Isolated Uniform-Density Sphere

Here we derive the interior structural properties of an isolated uniform-density sphere using all three solution strategies. While deriving essentially the same solution three different ways might seem like a bit of overkill, this approach proves to be instructive because (a) it forces us to examine the structural behavior of a number of different physical parameters, and (b) it illustrates how to work through the different solution strategies for one model whose structure can in fact be derived analytically using any of the techniques.
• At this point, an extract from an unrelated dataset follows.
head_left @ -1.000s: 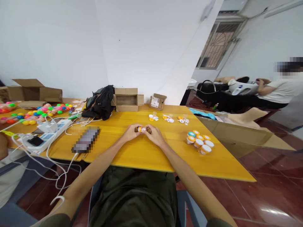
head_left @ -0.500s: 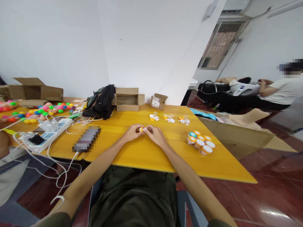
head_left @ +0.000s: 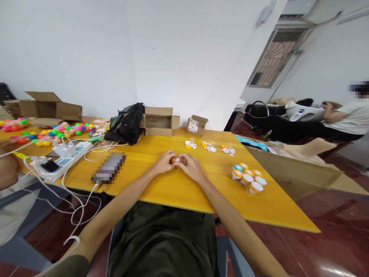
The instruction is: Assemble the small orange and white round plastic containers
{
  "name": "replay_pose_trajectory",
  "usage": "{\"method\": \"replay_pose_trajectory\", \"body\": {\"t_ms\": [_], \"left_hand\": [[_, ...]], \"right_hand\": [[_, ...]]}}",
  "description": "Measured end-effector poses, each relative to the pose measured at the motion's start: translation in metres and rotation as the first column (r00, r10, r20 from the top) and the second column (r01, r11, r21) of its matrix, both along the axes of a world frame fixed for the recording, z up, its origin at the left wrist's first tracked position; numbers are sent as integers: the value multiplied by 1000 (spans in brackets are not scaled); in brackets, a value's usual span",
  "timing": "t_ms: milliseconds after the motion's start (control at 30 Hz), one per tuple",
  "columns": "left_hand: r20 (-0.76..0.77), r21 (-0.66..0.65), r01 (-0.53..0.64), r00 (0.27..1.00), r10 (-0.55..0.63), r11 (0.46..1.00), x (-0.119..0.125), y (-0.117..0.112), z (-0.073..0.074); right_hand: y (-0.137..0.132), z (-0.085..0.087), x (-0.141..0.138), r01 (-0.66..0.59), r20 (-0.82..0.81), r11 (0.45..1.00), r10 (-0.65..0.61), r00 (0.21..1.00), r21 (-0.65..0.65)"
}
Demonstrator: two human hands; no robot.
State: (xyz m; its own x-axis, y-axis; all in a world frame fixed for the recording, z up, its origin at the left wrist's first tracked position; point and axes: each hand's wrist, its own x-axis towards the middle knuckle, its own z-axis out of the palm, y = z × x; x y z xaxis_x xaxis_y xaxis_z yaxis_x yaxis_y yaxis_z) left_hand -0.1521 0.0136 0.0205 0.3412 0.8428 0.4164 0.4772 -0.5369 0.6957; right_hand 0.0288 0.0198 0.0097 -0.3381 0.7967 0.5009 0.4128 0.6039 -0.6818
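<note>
Over the middle of the yellow table, my left hand and my right hand meet with bent fingers around one small jar. Only a bit of it shows, whitish and orange; the fingers hide the rest. To the right stands a cluster of several clear jars with orange-and-white lids, one lid teal. Beyond my hands lie three small groups of loose parts: a left group, a middle group and a right group, with lids, small white pieces and clear cups.
A phone and a white power strip with tangled cables lie on the left. Colourful balls, a black backpack, an open carton and a small box line the back. A person sits far right.
My hands have turned the jar and closed further around it, so its orange lid shows less. The whole view has shifted slightly; the jars and loose parts stay in place on the table.
</note>
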Motion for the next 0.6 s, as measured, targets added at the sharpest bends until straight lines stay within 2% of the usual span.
{"method": "replay_pose_trajectory", "body": {"t_ms": [100,267,367,467,600], "left_hand": [[76,-17,1,997,0,1000,0,1,0],[261,-59,-13,965,28,998,2,2,3],[337,-105,6,941,30,994,3,1,4],[386,-129,44,922,9,991,4,-1,5],[440,-129,77,898,-13,989,4,-2,5]], "right_hand": [[2,-1,-1,-89,-130,995,82,988,-50],[8,-6,-4,-162,-405,955,50,913,-248],[7,-9,-5,-339,-544,853,78,835,-398],[4,-8,-6,-496,-653,734,95,751,-464],[-2,-3,-7,-579,-739,659,51,671,-480]]}}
As we shall see when studying other self-gravitating configurations, the three strategies are not always equally fruitful.

Solution Technique 1

Adopting solution technique #1, we need to solve the integro-differential equation,

 $~\frac{dP}{dr} = - \frac{GM_r \rho}{r^2}$

appreciating that,

$M_r \equiv \int_0^r 4\pi r^2 \rho dr$ .

For a uniform-density configuration, $~\rho$ = ρc = constant, so the density can be pulled outside the mass integral and the integral can be completed immediately to give,

$M_r = \frac{4\pi}{3}\rho_c r^3$ .

Hence, the differential equation describing hydrostatic balance becomes,

$\frac{dP}{dr} = - \frac{4\pi G}{3} \rho_c^2 r$ .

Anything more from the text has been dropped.